I watched an interesting pod cast by George Lee on this issue. One thing that was surprising was that Alan Shatter said that the reason for 3 years versus 1 year is that in the UK they feel 1 year is incorrect. Is he correct? Also noticed that Shatter was incorrect in inferring that one solitary case (Sean Quinn) meant that now nobody would go down the UK route. That was a very particular decision. 

Personally if the UK rules work, which they seem to do, then, why one earth not just copy them lock stock and barrel?

The new bill is welcome, reform is badly needed. We need to get people to go back to becoming productive people in society. But Ireland is small. If you go bankrupt, and your creditors see you up and running again it could lead to resentment or worse. One of the creditors on the programme had an interesting suggestion, that if he was back up in business and making profit that maybe he could be taxed at a higher rate to repay his creditors. 

In relation to the bill itself, it's set up as 3 separate areas/divisions, is that necessary, why not have the same procedures and admin ? I completely disagree with bankers having the right of veto. Either you can pay your bills or you cannot.


----------



## Brendan Burgess (9 Feb 2012)

Hi Bronte

Some interesting points there.

I think most people consider the one year to be too short and the existing 12 years too long. 

If I was facing bankruptcy, I would probably still go to the UK, and go for the one year option, although that would not suit others.

What I haven't really got a satisfactory answer to is why it's three years for bankruptcy and 6 years for the Personal Insolvency Arrangements and Debt Settlement Arrangements. 

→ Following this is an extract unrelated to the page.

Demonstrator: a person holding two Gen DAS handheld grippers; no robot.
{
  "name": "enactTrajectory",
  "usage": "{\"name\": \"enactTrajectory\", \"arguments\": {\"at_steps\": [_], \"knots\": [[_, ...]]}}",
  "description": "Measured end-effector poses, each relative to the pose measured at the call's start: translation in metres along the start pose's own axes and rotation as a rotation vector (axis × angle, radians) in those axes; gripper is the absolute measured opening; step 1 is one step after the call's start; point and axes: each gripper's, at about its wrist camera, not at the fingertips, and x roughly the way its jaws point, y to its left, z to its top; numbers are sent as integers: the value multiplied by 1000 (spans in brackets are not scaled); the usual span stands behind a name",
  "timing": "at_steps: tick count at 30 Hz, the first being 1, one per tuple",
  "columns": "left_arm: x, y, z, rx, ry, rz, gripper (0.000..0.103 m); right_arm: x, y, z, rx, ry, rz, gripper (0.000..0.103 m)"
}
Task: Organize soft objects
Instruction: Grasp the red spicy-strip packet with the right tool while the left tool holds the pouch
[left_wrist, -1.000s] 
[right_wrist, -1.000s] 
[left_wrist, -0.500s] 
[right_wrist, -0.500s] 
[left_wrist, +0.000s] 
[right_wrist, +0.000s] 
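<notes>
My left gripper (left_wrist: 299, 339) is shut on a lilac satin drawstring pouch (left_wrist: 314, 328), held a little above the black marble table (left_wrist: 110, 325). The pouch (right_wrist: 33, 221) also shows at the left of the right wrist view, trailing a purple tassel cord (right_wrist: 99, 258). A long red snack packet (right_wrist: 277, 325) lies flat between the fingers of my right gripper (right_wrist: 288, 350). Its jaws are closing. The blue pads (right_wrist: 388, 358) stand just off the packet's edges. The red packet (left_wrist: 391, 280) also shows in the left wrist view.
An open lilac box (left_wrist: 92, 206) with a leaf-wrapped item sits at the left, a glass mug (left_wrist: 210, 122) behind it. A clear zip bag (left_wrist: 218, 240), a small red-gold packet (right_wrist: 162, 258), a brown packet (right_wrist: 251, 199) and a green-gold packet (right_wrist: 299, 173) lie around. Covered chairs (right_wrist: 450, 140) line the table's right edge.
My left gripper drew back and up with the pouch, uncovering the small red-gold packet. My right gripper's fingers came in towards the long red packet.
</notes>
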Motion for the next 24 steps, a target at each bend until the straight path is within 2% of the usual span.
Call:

I have been invited to address the Oireachtas Justice Committee on the bill next Wednesday. 

Brendan


----------



## Bronte (9 Feb 2012)

Brendan Burgess said:


> If I was facing bankruptcy, I would probably still go to the UK, and go for the one year option, although that would not suit others.


 
Me too, the bill seems very cumbersome and bureaucratic.  If one were to make the drastic decision of bankruptycy than the clarity of the UK rules would win hands down.  Plus it seems very easy to apply for, easily sorted and adminstered and you have finality.  

In Ireland we will just go on and on with this, it will eventually be brought it and then we'll have a couple of court challenges and maybe a constitutional referendum (property rights were mentioned somewhere else on this forum).  

Personally this bill and horse and bolted come to mind.  But it is to be welcomed.  No time line on it though, why not?  I'm getting the feeling that the 'fact' of the new bill is going to put a lot of people on hold for another 2 to 3 years having waivered about 4 or 5 up to now.


----------



## Bronte (9 Feb 2012)

Just to add I was surprisingly impressed with the man from New Beginnings, young and smart and positive and willing to try something new.  Ciaran Maguire I think.  Oireachtas would do worse than calling him in as well, he would be an expert on hard cases one presumes having dealt with and seen some of the desparate people in the four courts.


----------



## Brendan Burgess (9 Feb 2012)

Hi Bronte

Yes. New Beginnings are presenting as well.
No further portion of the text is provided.